For reading data using Flare stack, the name, dataset, and format properties in the inputs section of the YAML configuration need to be configured. Here's an example configuration for the inputs section:

inputs:
  - name: city_connect # name of the dataset
    dataset: dataos://bqdepot:state/city # address of the input dataset
    format: bigquery # format
Sample Read configuration YAML Consider a scenario where the dataset named `city` is stored in a BigQuery Depot at the address `dataos://bqdepot:state/city`, and you need to read this data from the source Bigquery depot, perform some transformation steps, and write it to Icebase, a managed depot within DataOS. The read config YAML will be as follows:
bigquery_depot_read.yml
name: bq-read-01
version: v1
type: workflow
tags:
  - bq
  - City
description: This job read data from azure and writes to S3
title: Write bq
workflow:
  dag:
    - name: city-read-bq-01
      title: City read bq
      description: This job read data from azure and writes to Sbq
      spec:
        tags:
          - Connect
          - City
        stack: flare:5.0
        compute: runnable-default
        stackSpec:
          job:
            explain: true
            inputs:
              - name: city
                dataset: dataos://bqdepot:state/city
                format: bigquery
            logLevel: INFO
            outputs:
              - name: finalDf
                dataset: dataos://icebase:sanity/city?acl=rw
                format: iceberg
                options:
                  saveMode: overwrite
            steps:
              - sequence:
                  - name: finalDf
                    sql: SELECT * FROM city_connect

Write Configuration

For writing the data to a depot on a Bigquery depot, we need to configure the name, dataset and format properties in the outputs section of the YAML. For instance, if your dataset is to be stored at the UDL address is dataos://yakdevbq:dev/city_bq?acl=rw by the name finaldf and the file format is Bigquery.

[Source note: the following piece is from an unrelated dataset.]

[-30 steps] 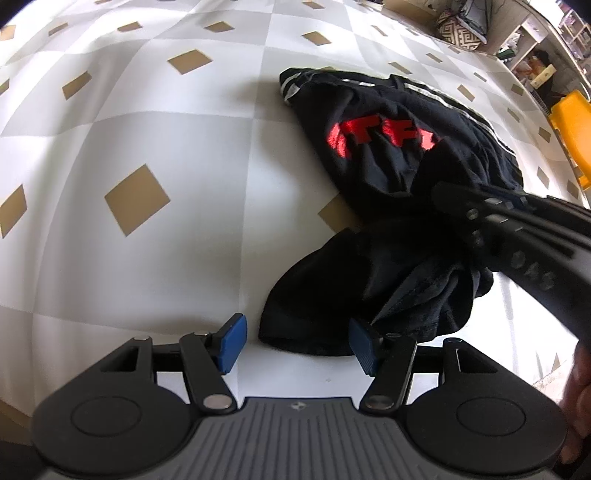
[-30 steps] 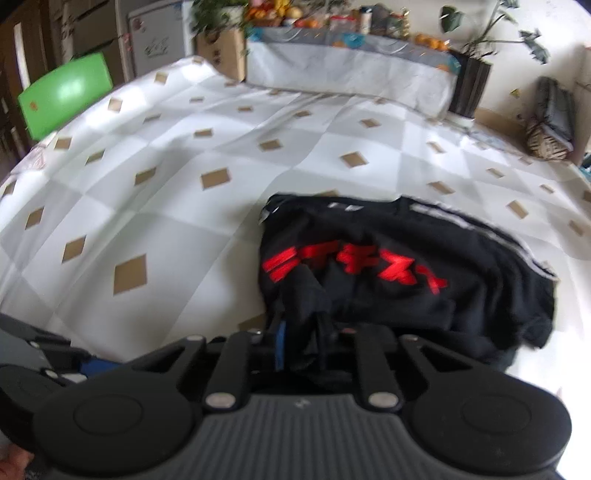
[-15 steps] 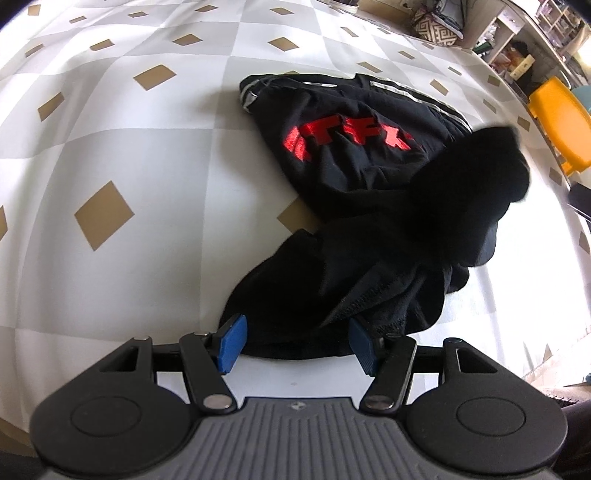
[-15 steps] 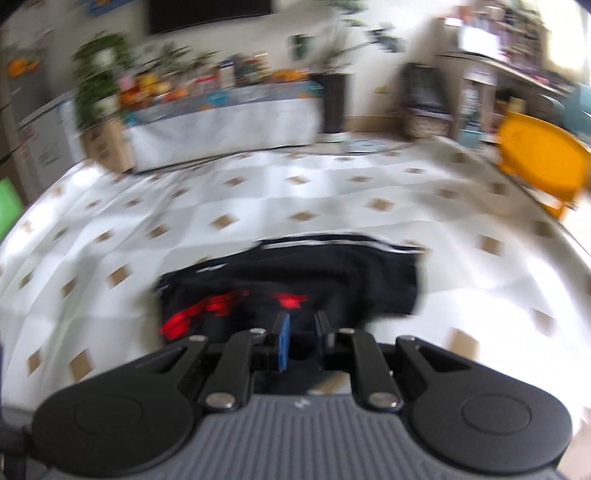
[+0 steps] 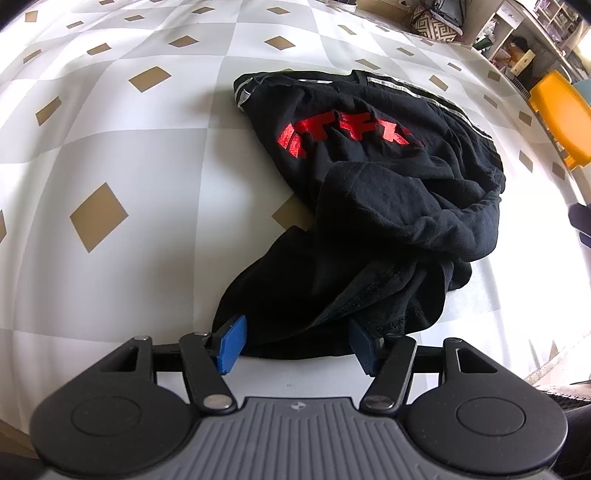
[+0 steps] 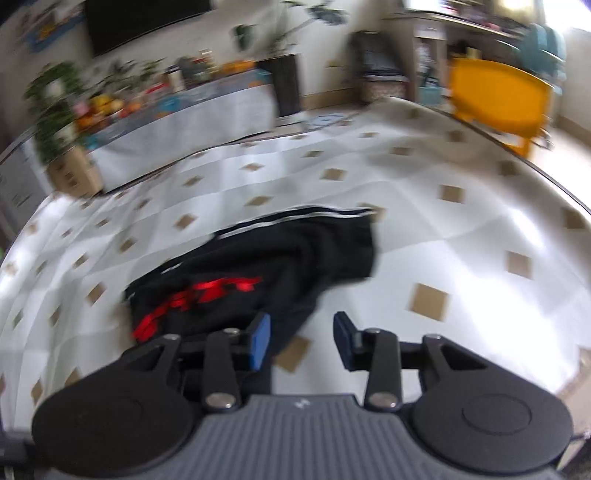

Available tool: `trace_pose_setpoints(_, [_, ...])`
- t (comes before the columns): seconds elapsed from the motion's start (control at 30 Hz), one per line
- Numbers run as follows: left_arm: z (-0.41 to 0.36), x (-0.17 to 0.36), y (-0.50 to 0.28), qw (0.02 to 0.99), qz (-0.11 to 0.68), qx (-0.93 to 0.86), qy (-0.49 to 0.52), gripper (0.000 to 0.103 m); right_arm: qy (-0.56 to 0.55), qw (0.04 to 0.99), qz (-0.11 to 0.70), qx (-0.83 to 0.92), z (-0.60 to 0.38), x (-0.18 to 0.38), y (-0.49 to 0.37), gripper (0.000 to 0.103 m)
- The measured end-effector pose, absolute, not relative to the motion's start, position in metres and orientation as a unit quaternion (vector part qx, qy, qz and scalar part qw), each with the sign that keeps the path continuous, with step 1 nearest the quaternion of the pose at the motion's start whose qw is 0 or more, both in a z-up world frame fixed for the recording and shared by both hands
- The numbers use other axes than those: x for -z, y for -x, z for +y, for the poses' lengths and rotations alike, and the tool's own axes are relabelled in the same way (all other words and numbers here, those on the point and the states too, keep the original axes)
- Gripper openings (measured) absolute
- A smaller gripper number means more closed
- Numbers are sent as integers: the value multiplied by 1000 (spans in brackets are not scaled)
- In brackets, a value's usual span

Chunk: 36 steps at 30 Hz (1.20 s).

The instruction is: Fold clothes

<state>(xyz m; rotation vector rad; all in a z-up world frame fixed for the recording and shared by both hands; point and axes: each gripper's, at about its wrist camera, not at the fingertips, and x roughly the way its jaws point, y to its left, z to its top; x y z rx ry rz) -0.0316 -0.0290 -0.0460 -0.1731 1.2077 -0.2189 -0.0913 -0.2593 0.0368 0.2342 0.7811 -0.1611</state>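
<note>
A white tablecloth (image 5: pixel 110 155) with tan diamond patches covers the big table. Past its far edge a yellow chair (image 6: pixel 496 94) stands at the right, and it shows again at the corner in the left view (image 5: pixel 561 110). Along the back wall runs a long side table (image 6: pixel 184 114) draped in pale cloth, crowded with fruit and small bottles too blurred to name. A leafy plant (image 6: pixel 51 110) rises from a cardboard box at its left end, a dark tall planter (image 6: pixel 282 83) sits at its right. A black screen (image 6: pixel 144 20) hangs above. A patterned basket (image 5: pixel 437 22) rests by shelves (image 5: pixel 532 44).
</note>
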Motion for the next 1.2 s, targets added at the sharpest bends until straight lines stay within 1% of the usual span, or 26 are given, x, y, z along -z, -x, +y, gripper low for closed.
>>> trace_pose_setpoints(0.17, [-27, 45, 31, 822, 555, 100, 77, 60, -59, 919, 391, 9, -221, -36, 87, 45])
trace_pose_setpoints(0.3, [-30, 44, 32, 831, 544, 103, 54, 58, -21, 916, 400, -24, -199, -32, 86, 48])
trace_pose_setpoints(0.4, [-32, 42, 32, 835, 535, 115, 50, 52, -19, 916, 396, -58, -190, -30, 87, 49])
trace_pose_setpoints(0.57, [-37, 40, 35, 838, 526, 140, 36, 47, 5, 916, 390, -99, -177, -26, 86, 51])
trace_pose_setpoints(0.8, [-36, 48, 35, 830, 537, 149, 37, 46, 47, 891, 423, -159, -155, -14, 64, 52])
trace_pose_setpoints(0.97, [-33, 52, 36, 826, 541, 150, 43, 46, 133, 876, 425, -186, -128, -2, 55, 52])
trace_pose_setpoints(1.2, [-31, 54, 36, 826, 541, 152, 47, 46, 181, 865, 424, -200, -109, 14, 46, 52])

Then the outputs section will be as follows

outputs:
    - name: finalDf
    dataset: dataos://yakdevbq:dev/city_bq?acl=rw
    format: Bigquery
    options:
        saveMode: append
      bigquery:
          temporaryBucket: tmdc-development-new

Sample Write configuration YAML

Let’s take a case scenario where the output dataset is to be stored in Bigquery Depot and you have to read data from the Icebase depot within the DataOS The write config YAML will be as follows

bigquery_depot_write.yml
version: v1
name: bq-read-write-02
type: workflow
tags:
  - bq
  - City
title: Write bq
workflow:
  dag:
    - name: city-write-bq-02
      title: City write bq
      description: This job read data from azure and writes to Sbq
      spec:
        tags:
          - Connect
          - City
        stack: flare:5.0
        compute: runnable-default
        stackSpec:
          job:
            explain: true
            inputs:
              - name: city_connect
                dataset: dataos://thirdparty01:none/city
                format: csv
                schemaPath: dataos://thirdparty01:none/schemas/avsc/city.avsc
            logLevel: INFO
            outputs:
              - name: finalDf
                dataset: dataos://yakdevbq:dev/city_bq?acl=rw
                format: Bigquery
                options:
                  saveMode: append
                  bigquery:
                    temporaryBucket: tmdc-development-new
            steps:
              - sequence:
                  - name: finalDf
                    sql: SELECT * FROM city_connect

Methods for Writing Data to BigQuery

Writing data to BigQuery can be achieved using two methods: Direct and Indirect.

Direct Write Method

The direct method writes data directly into a BigQuery table without using a temporary bucket. This method uses the BigQuery Storage Write API. To enable this, set the writeMethod to direct:

outputs:
  - dataset: dataos://sanitybigquery:dev/bigquery_table?acl=rw
    format: bigquery
    name: finalDf
    options:
      saveMode: append
      extraOptions:
        writeMethod: direct

Indirect Write Method

In the indirect method, data is first written to a GCS bucket and then loaded into BigQuery via a load operation. A GCS bucket must be configured to indicate the temporary data location. Data is temporarily stored using parquet, orc, or avro formats, with parquet being the default.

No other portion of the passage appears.